The Social Security Act (the “Act”) requires employers, employees and the government to contribute the Social Security Fund (the “Fund”). The purpose of the Fund is to insure employees against costs incurred by: non-work related injury; illness; invalidity; death; maternity; child support; retirement pension; or unemployment.

Employees between the ages of fifteen and sixty are required to be insured under the Act. However, some employees — such as: government officials; employees of foreign governments or international organizations; employees working in foreign countries for Thai companies; teachers at private schools; and students or nurse students who work for schools, universities or hospitals, are specifically excluded from coverage under the Act.

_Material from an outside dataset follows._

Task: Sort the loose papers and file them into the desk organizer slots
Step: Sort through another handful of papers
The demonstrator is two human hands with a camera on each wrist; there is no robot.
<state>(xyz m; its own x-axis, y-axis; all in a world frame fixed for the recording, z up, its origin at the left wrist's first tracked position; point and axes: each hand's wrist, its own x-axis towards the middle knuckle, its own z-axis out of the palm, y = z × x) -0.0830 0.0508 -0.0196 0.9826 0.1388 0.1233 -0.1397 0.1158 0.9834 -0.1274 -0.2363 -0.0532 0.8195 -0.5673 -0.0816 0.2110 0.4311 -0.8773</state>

The Act requires all relvant employers to submit a statement specifying the name of each insured employee, their wage, and any other details to the Social Security Office within thirty days from the date when the employee becomes insured. If the employment is terminated, the employer must notify the Social Security Office within the fifteenth day of the month following the month of which the termination occurrs. Any employer who does not submit the said statement or notification, or who submits false statements, is subject to imprisonment for a term not exceeding six months or a fine not exceeding Thai Baht 20,000 or both.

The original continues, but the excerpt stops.